Reacción a "Hallan anticuerpos específicos en muestras de sangre de pacientes años antes de que desarrollen esclerosis múltiple"

La esclerosis múltiple es una enfermedad en la que los linfocitos B son clave. Los linfocitos B, cuando maduran, se convierten en células que producen anticuerpos. Cuando estos linfocitos reaccionan contra un antígeno (su diana molecular) de nuestro propio organismo aparece una enfermedad autoinmune, como la EM.  

En muchas otras enfermedades en las que los linfocitos B son centrales, se han descrito autoanticuerpos. Esos permiten no solo entender mejor cómo se desarrolla la enfermedad, sino también diagnosticar las enfermedades de forma más precisa –ya que cada enfermedad autoinmune tiene autoanticuerpos específicos de esa enfermedad, que pueden medirse en sangre o en líquido cefalorraquídeo–. La esclerosis múltiple siempre ha sido una excepción a esa regla. A pesar de ser una enfermedad en la que los linfocitos B son cruciales, nunca se ha encontrado un autoanticuerpo que explique la enfermedad o permita diagnosticarla antes, a pesar de que se haya buscado con insistencia y con múltiples tipos de técnicas. Sí se han encontrado algunos anticuerpos que parecen estar presentes en grupitos pequeños de pacientes. Este estudio va en esa misma línea, pero utilizando una técnica novedosa (la inmunoprecipitación con fagos) de detección masiva de autoanticuerpos. 

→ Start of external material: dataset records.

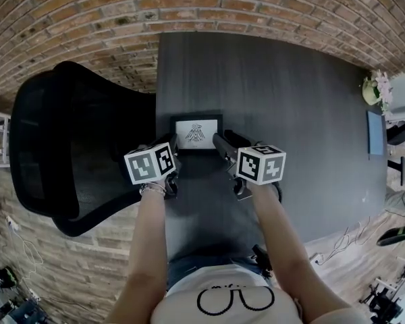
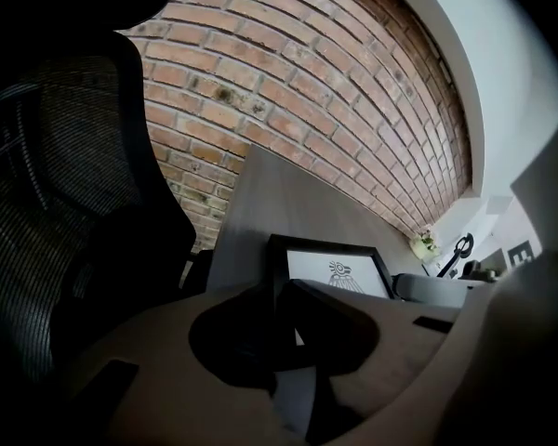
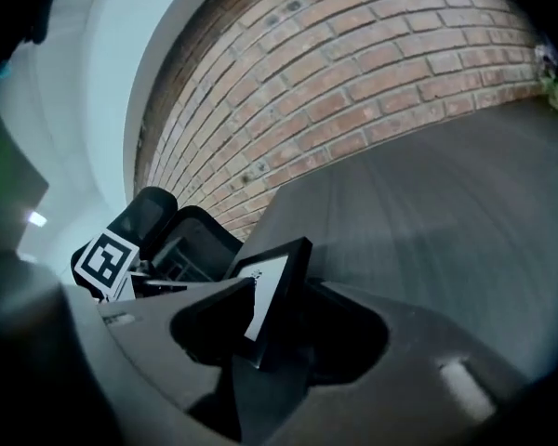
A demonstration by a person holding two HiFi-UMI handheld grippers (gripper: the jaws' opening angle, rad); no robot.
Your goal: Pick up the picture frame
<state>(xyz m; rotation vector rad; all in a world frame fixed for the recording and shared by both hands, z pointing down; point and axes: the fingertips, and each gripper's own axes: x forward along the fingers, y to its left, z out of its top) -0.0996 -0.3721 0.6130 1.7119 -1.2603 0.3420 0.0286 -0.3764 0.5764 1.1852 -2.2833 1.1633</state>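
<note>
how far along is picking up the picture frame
Done: both grippers are at the picture frame. In hand: the left gripper looks closed on its left edge; the right gripper straddles the right edge, jaws apart. Left: close the right gripper and lift; the frame seems to rest on the table.

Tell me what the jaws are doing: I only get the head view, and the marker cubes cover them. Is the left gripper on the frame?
Observer: Yes. The left gripper view shows the left gripper with its jaws shut on the frame, at its left edge.
Operator: And the right one?
Observer: The right gripper has the frame's right edge between its jaws, but they stand apart and don't press it.
</note>
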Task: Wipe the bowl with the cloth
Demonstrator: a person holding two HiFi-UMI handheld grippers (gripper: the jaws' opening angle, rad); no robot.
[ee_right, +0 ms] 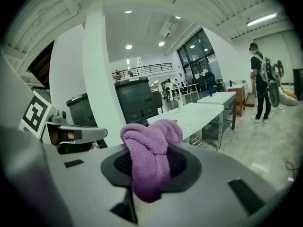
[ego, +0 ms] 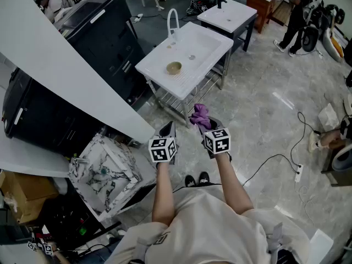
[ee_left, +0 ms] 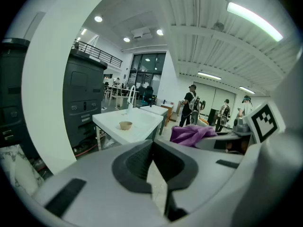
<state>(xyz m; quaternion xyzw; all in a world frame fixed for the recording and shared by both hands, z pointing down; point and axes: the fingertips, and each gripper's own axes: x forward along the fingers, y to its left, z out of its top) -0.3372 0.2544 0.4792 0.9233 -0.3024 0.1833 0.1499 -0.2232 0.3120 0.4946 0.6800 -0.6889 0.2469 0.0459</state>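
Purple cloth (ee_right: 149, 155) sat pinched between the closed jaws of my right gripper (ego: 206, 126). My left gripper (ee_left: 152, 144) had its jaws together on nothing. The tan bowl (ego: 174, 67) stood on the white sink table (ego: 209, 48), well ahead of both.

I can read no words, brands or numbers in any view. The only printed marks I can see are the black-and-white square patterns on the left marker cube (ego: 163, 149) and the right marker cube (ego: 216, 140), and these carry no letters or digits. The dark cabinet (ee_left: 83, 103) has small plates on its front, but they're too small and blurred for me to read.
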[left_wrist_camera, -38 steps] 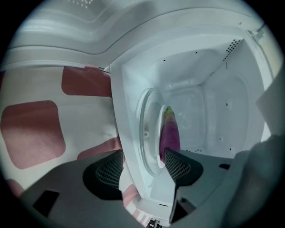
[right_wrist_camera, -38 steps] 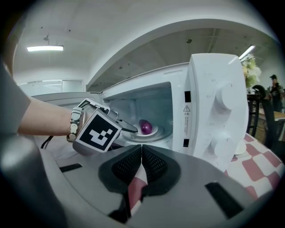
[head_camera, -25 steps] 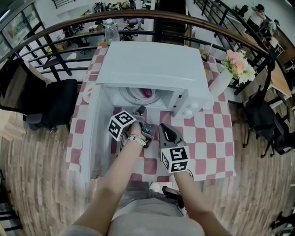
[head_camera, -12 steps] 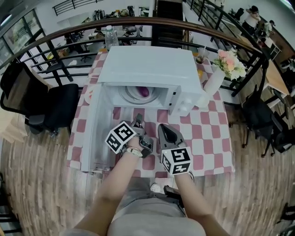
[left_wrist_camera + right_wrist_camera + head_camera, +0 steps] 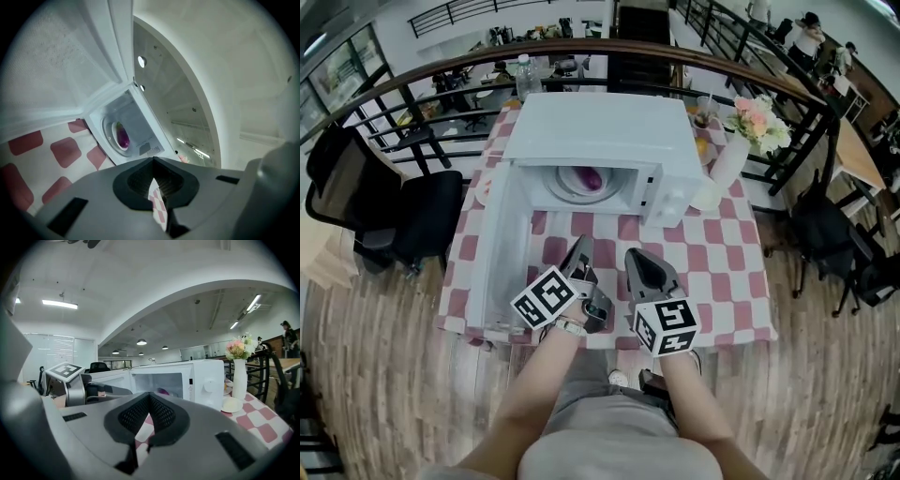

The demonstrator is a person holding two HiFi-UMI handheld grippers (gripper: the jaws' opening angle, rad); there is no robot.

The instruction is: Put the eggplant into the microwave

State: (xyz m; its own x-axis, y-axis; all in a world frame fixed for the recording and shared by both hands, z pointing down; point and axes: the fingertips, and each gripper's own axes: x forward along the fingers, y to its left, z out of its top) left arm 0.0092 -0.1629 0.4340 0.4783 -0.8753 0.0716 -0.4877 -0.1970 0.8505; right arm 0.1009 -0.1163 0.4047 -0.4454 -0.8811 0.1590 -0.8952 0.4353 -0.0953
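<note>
Purple eggplant (image 5: 592, 176) sits inside the microwave (image 5: 600, 131), well beyond the left hand-held gripper (image 5: 580, 247) and right hand-held gripper (image 5: 637, 257), both closed.

Each hand carries grey plastic tongs. The left tongs (image 5: 579, 251) and right tongs (image 5: 640, 261) have smooth, rounded shells, each with a cube (image 5: 545, 295) printed in black-and-white square markers. Their pads (image 5: 133, 416) are black with a fine mesh texture. The person's forearms are unsleeved, with a pale wristband (image 5: 570, 326) on the left wrist, above grey clothing (image 5: 614, 441).
</note>
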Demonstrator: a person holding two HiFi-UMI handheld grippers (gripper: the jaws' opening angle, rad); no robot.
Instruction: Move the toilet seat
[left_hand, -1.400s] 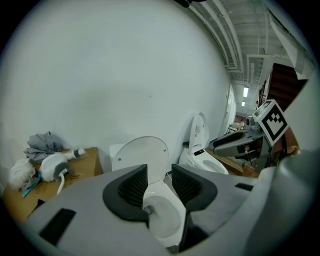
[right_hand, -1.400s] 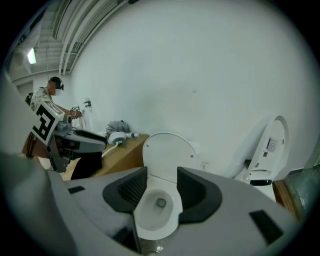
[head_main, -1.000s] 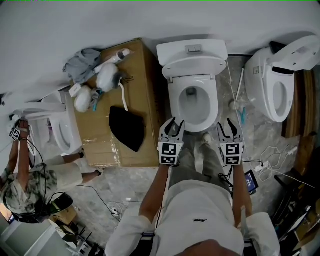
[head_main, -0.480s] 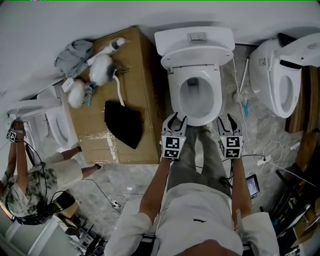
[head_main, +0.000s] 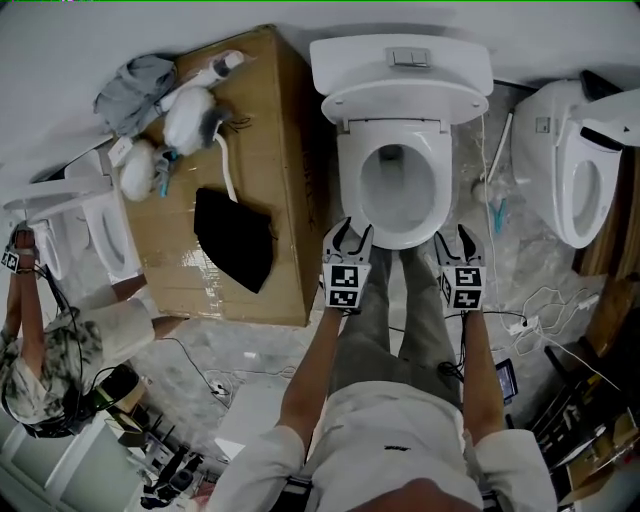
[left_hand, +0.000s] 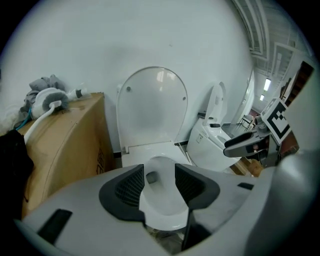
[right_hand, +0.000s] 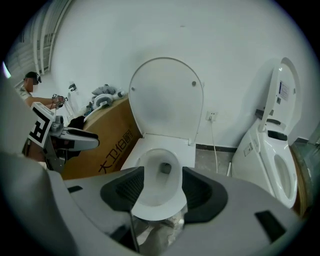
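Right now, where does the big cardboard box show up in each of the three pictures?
Head view: the cardboard box fills the upper left, beside the toilet.
Left gripper view: the box sits at the left edge, left of the raised lid.
Right gripper view: the box is left of centre, with printing on its side.
Shared landmark: the toilet with its raised lid, just right of the box in every view.

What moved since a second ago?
The left tongs and right tongs came down toward the toilet, near its front rim. Their jaws have just been opening, with nothing gripped. The lid stayed up, and the box kept its place.
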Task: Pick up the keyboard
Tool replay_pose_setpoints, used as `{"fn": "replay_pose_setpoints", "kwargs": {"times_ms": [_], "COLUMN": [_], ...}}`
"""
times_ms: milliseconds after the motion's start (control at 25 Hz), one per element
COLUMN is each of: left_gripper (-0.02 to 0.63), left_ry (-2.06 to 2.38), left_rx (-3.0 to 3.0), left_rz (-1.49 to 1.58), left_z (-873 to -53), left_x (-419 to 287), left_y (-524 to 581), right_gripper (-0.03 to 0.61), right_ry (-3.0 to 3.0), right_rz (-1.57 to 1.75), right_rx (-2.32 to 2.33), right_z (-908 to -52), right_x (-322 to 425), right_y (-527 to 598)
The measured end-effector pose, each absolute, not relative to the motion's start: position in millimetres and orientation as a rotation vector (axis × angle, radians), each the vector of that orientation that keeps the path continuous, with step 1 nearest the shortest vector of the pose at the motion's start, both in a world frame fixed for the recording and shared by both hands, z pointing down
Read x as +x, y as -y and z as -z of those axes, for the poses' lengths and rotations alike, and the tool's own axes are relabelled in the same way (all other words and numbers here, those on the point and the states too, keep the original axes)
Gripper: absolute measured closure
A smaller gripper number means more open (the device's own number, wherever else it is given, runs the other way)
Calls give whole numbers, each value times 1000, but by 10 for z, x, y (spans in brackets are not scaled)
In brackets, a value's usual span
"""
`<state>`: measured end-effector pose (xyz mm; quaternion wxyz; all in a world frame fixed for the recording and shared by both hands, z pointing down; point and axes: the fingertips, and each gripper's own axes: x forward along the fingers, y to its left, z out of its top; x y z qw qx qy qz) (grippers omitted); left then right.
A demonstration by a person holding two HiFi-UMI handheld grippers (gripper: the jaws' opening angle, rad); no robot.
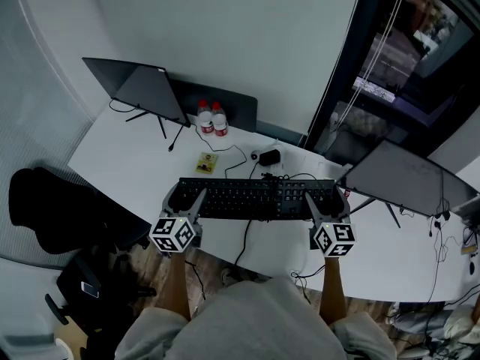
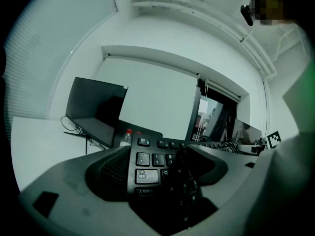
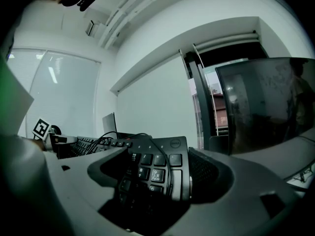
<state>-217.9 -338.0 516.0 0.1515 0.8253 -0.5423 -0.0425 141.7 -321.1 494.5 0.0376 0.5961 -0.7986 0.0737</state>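
Grasp step: left gripper (image 1: 187, 199) and right gripper (image 1: 319, 202) each pinch a keyboard (image 1: 255, 198) end; next apparently needs an even, level lift.

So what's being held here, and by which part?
The keyboard, by both ends: left gripper on the Tab-key end, right gripper on the number-pad end.

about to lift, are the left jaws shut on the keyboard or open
Shut on it: the Esc-Tab end of the keyboard fills the gap in the left gripper, touching both jaws.
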Motion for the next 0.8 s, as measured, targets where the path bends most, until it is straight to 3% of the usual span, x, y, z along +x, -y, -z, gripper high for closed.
{"fn": "replay_pose_setpoints", "kwargs": {"times_ms": [800], "left_gripper": [284], "left_ry": [1556], "left_rx": [2425], "left_rz": [168], "left_z": [-4893], "left_x": [-2107], "left_y": [3524], "right_gripper": [209], "right_ry": [2483], "right_rz": [-156], "right_rx": [1857], "right_z": [-4712], "right_x": [1493], "right_y": [3328]}}
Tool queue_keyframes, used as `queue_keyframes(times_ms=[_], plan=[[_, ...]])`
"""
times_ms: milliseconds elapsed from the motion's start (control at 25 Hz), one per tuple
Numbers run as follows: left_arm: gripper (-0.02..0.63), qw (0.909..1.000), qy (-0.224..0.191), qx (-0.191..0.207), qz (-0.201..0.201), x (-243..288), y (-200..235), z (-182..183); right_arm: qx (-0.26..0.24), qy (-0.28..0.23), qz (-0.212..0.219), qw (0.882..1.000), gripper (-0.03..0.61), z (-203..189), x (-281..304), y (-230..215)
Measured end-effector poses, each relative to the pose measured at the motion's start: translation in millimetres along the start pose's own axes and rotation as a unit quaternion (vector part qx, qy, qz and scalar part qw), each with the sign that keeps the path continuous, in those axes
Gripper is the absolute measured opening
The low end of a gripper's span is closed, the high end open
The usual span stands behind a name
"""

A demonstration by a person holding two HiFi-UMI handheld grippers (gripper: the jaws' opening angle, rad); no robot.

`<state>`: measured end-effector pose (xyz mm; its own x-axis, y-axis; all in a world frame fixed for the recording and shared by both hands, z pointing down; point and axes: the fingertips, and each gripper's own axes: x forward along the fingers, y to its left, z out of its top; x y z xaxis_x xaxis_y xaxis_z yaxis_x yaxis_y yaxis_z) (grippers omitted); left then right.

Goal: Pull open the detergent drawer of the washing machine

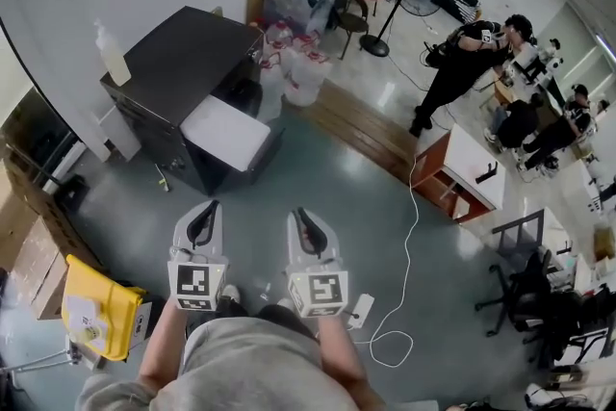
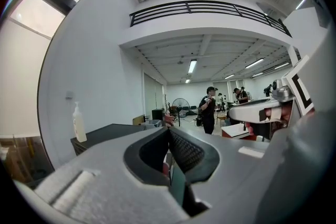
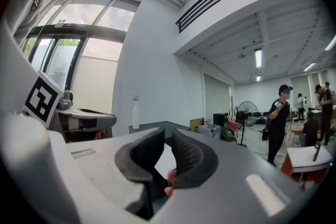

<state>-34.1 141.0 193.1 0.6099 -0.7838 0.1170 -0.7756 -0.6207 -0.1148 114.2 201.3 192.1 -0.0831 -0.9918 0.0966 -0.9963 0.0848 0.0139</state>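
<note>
The washing machine [image 1: 183,72] is a dark box against the white wall, up and to the left in the head view, with a white front panel [image 1: 227,132] facing me. I cannot make out its detergent drawer. Both grippers hover side by side over the grey floor, well short of the machine. My left gripper [image 1: 203,220] [image 2: 169,132] has its pads together and nothing between them. On my right gripper [image 1: 305,220] [image 3: 167,138] the pads stand a narrow slit apart, also holding nothing. The machine's dark top [image 2: 107,132] [image 3: 157,126] shows beyond both sets of jaws.
A white pump bottle [image 1: 113,55] stands on the machine. A yellow bin [image 1: 96,308] and cardboard boxes [image 1: 29,255] lie to the left. A white cable [image 1: 411,226] trails on the floor at right. A red-and-white table [image 1: 464,173], office chairs and people [image 1: 462,63] fill the right side.
</note>
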Motion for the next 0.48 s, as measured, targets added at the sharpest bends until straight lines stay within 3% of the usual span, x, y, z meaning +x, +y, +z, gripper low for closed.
queue_keyframes(times_ms=[160,480], plan=[[0.011,0.9999,0.003,-0.002,0.01,-4,-5,0,-0.008,-0.001,0.014,1.0,0.006,-1,-2,2],[0.011,0.9998,0.009,-0.002,0.02,-10,-16,0,-0.009,-0.002,0.027,1.0,0.005,-2,-10,-1]])
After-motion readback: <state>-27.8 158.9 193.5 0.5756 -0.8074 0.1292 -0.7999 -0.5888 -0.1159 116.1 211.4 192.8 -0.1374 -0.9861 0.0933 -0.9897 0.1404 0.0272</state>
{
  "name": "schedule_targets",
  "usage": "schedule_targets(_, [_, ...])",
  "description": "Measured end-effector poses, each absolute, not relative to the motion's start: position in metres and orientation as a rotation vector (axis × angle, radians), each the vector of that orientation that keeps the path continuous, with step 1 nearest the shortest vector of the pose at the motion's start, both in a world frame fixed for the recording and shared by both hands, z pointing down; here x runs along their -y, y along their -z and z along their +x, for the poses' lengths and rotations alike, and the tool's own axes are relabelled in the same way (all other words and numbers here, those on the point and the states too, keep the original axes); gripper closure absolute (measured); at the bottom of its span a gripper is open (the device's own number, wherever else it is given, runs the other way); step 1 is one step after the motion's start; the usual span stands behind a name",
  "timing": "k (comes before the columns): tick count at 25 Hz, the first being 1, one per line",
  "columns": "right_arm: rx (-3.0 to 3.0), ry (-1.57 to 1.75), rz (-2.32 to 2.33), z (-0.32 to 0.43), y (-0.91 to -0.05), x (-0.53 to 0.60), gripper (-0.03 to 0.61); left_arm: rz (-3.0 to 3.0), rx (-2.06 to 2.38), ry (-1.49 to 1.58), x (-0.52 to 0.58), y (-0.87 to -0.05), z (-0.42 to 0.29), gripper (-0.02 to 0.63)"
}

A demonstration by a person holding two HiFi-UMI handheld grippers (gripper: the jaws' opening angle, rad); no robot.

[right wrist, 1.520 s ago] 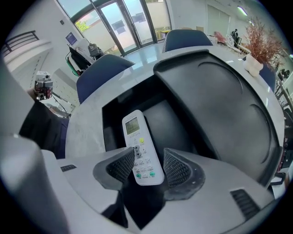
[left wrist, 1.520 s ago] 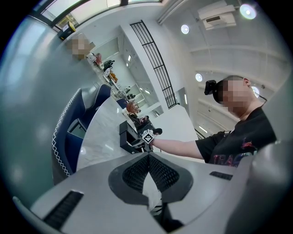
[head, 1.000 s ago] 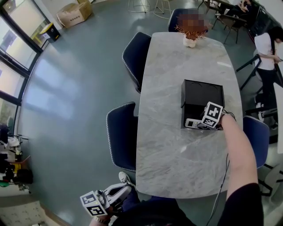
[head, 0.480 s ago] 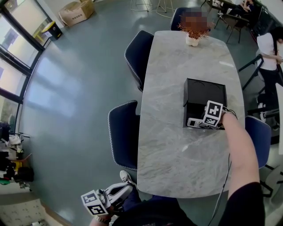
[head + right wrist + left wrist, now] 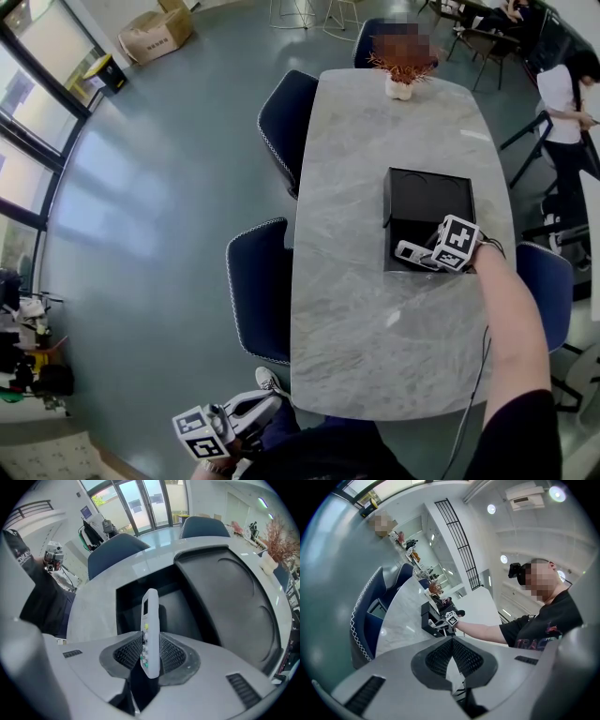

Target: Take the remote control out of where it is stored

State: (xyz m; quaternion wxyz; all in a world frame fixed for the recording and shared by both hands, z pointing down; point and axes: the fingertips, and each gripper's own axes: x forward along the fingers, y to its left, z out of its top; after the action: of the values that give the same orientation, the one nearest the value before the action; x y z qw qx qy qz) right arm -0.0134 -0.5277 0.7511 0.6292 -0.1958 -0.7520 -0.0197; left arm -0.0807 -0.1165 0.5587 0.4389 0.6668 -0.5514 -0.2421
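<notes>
A black box (image 5: pixel 427 202) lies on the grey marble table (image 5: pixel 366 319), its open front facing me. A white remote control (image 5: pixel 410 252) sticks out of that opening. My right gripper (image 5: pixel 433 260) is at the box's front right corner. In the right gripper view the remote (image 5: pixel 150 625) stands on edge between the pads (image 5: pixel 126 652), buttons to the left, its far end over the box's dark cavity (image 5: pixel 183 606). The jaws of the right gripper (image 5: pixel 150 656) are closing and the pads touch both sides of the remote. My left gripper (image 5: pixel 234 422) hangs low beside my body, off the table, shut and empty (image 5: pixel 451 648).
Two dark blue chairs (image 5: pixel 258 291) stand along the table's left side, and another (image 5: pixel 548 291) at the right. A small potted plant (image 5: pixel 401 86) sits at the far end. A person (image 5: pixel 567 103) stands at the far right. A cardboard box (image 5: pixel 155 30) lies on the floor.
The right gripper has stayed at the box's opening with the remote between its jaws, shifting only slightly. The left gripper has not moved.
</notes>
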Motion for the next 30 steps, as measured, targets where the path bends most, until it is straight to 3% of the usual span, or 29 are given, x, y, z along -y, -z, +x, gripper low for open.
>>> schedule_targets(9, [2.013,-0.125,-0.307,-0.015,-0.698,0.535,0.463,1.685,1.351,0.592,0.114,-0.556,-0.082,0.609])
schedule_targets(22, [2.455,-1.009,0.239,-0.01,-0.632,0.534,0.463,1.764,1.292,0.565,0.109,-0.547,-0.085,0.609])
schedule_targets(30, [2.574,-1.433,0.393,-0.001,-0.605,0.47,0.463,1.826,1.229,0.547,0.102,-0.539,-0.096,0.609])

El estudio tiene varias implicaciones relevantes para entender la enfermedad y para seguir investigando, aunque, creo, poco implementables actualmente en la práctica clínica. La primera implicación es que parece claro que no todos los pacientes son iguales inmunológicamente. Esto es algo que ya intuimos por otros motivos, pero el estudio lo reconfirma. Es probable que esto quiera decir que, desde el punto de vista de los mecanismos y las causas, la EM no sea una enfermedad, sino un conjunto de enfermedades que se parecen mucho entre sí en las manifestaciones pero que tienen mecanismos diversos. La otra implicación importante, que también era conocida, es que es posible que haya agentes patógenos externos (el virus de Epstein-Barr, sobre todo) que, aunque no sean la única causa, pueden ejercer un papel de desencadenantes en una población predispuesta. 

La limitación más importante es que en la gran mayoría de enfermedades en las que los linfocitos B son importantes, los autoanticuerpos reconocen moléculas de las membranas (de la superficie) de las células (porque los anticuerpos no tienen fácil entrar dentro de la célula) y cuyas dianas moleculares tienen una conformación tridimensional compleja. La técnica de detección de anticuerpos que han empleado en el estudio reconoce trozos de proteínas (no proteínas completas) que no tienen la conformación natural y que no necesariamente pertenecen a proteínas de membrana, por lo que repetir el estudio con alguna tecnología que detecte autoantiocuerpos dirigidos contra proteínas completas y, a ser posible, de membrana, sería, quizá una mejor aproximación. 

En resumen, se trata de un estudio interesante, empleando una técnica novedosa para detectar una población de pacientes con EM que comparten mecanismos inmunológicos, pero en el que, tanto la complejidad de la técnica empleada, la baja frecuencia de los autoanticuerpos encontrados y algunos aspectos técnicos, impiden defender dicha técnica como algo empleable en la clínica asistencial en el momento actual.